◆ Task
Each line that includes the word "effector" should be copied from the records.

(Stored entries)
----

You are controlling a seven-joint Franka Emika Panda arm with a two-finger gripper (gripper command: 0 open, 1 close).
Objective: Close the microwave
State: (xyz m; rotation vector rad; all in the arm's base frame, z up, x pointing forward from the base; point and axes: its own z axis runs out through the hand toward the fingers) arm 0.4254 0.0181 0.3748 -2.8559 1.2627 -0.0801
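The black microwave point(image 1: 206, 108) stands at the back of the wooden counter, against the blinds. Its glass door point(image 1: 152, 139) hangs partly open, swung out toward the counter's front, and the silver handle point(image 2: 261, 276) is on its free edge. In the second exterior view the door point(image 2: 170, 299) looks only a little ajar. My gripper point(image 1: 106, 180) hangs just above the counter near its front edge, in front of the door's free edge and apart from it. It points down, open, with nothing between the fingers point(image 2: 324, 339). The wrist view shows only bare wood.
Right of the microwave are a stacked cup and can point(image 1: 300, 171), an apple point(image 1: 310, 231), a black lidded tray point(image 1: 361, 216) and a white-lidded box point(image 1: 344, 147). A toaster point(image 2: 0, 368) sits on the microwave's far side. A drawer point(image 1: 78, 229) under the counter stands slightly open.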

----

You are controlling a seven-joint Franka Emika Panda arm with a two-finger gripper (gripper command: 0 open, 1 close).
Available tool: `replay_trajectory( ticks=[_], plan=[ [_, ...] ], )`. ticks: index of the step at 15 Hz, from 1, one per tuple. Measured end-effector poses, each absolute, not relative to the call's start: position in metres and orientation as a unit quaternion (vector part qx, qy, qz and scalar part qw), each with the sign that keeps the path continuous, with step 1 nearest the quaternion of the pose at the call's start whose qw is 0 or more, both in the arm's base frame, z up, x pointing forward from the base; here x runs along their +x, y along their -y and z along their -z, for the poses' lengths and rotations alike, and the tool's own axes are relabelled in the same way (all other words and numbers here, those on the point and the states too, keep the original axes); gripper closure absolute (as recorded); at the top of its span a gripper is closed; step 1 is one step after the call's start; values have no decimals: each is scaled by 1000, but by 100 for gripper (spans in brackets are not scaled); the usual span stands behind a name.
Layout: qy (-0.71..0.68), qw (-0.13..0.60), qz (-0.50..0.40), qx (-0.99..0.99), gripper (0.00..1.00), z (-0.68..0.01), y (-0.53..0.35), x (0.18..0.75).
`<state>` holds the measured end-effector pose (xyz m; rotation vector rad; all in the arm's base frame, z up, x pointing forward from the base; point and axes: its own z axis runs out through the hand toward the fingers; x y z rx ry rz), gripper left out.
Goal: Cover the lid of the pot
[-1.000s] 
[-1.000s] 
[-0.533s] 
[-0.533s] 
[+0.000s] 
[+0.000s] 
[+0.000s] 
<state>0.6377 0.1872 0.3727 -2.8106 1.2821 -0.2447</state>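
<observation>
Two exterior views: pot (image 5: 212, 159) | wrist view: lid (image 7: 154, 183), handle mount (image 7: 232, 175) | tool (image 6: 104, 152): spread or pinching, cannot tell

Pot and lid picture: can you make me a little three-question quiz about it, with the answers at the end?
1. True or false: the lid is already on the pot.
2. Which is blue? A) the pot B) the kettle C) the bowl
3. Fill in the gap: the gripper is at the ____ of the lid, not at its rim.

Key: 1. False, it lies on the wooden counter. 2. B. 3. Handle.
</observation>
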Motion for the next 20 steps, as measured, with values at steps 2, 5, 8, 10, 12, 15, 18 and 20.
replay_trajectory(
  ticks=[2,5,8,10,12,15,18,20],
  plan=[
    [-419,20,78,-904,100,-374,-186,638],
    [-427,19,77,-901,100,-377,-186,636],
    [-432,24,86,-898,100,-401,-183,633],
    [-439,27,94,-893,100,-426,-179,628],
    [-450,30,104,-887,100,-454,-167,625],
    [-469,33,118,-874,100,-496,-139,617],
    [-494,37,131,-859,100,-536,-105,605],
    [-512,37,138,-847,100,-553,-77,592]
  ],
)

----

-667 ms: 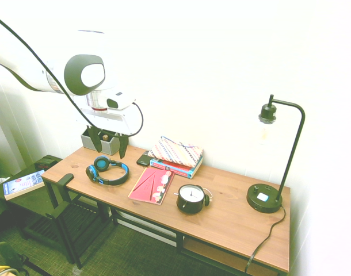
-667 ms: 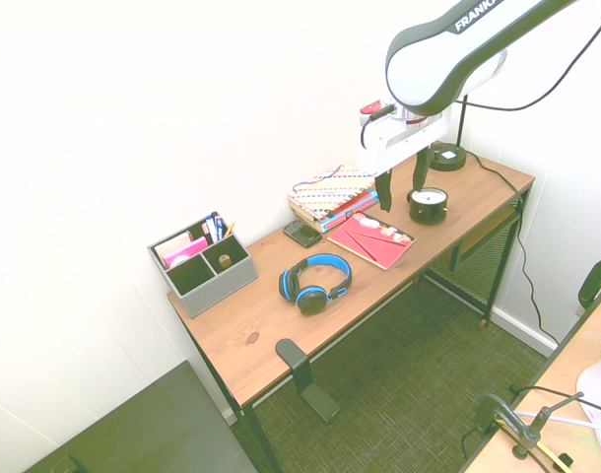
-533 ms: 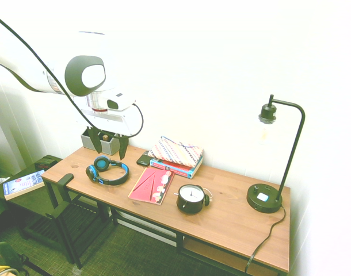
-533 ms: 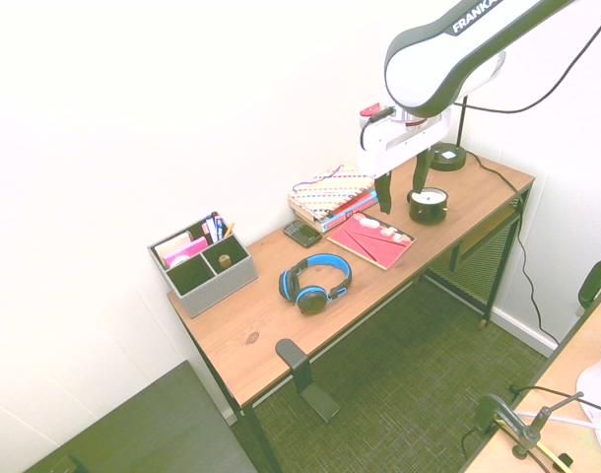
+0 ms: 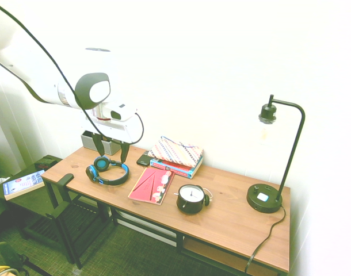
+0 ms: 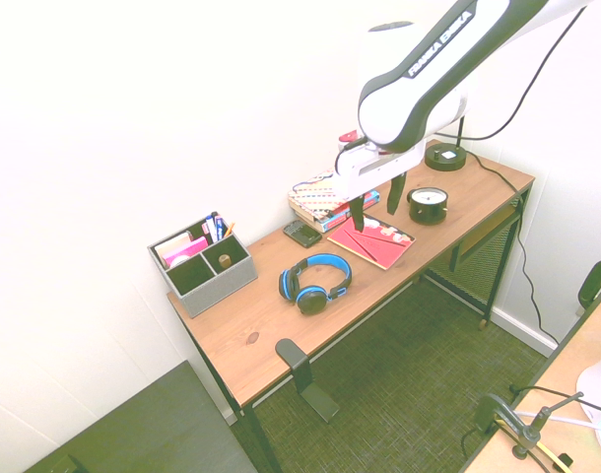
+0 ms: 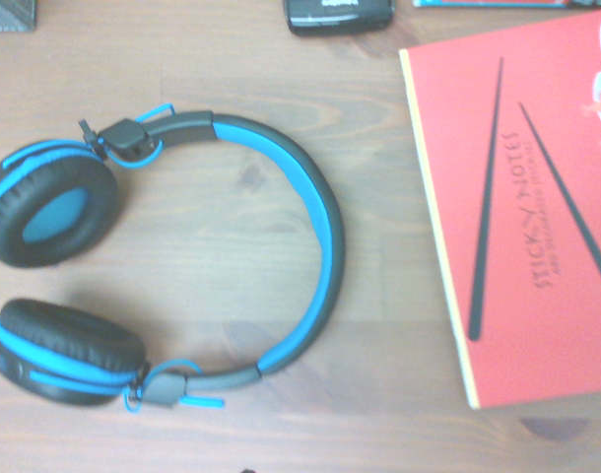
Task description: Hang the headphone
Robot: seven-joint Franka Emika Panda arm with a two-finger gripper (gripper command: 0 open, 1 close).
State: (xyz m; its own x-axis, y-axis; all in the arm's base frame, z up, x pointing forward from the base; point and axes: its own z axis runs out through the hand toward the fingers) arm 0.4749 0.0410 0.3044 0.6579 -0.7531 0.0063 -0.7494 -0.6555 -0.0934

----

◆ Answer to this task
Available tool: `replay_trajectory( ticks=[_], plan=[ [_, ...] ], )`. ticks: index of the step at 15 Hz, from 1, one per tuple. Measured end-effector poses, each absolute, not relative to the call's start: position in metres and orientation as a unit quaternion (vector part qx, qy, qz and scalar part qw), each with the sign that keeps the path continuous, with step 1 nearest the quaternion of the pose at the call's start whose qw is 0 or more, both in the arm's base frame, z up, x pointing forward from the base; here x runs along their +x, y along their -y and z along their -z, for the poses' lengths and rotations alike, and the tool's own axes are relabelled in the same way (all other words and numbers here, those on the point and the states too, keep the original axes); gripper closure absolute (as recorded); at the top of its span a gripper is closed; step 1 is one step after the call's start; values have no decimals: each is scaled by 1000, but by 100 for gripper (spans in brackets are not scaled); the usual span stands behind a name.
`<state>` holds the measured end-effector pose (xyz m; rotation vector rad; all in the arm's base frame, z up, x pointing forward from the base; point and axes: its own z axis runs out through the hand toward the fingers; x y z rx ry rz), gripper left out.

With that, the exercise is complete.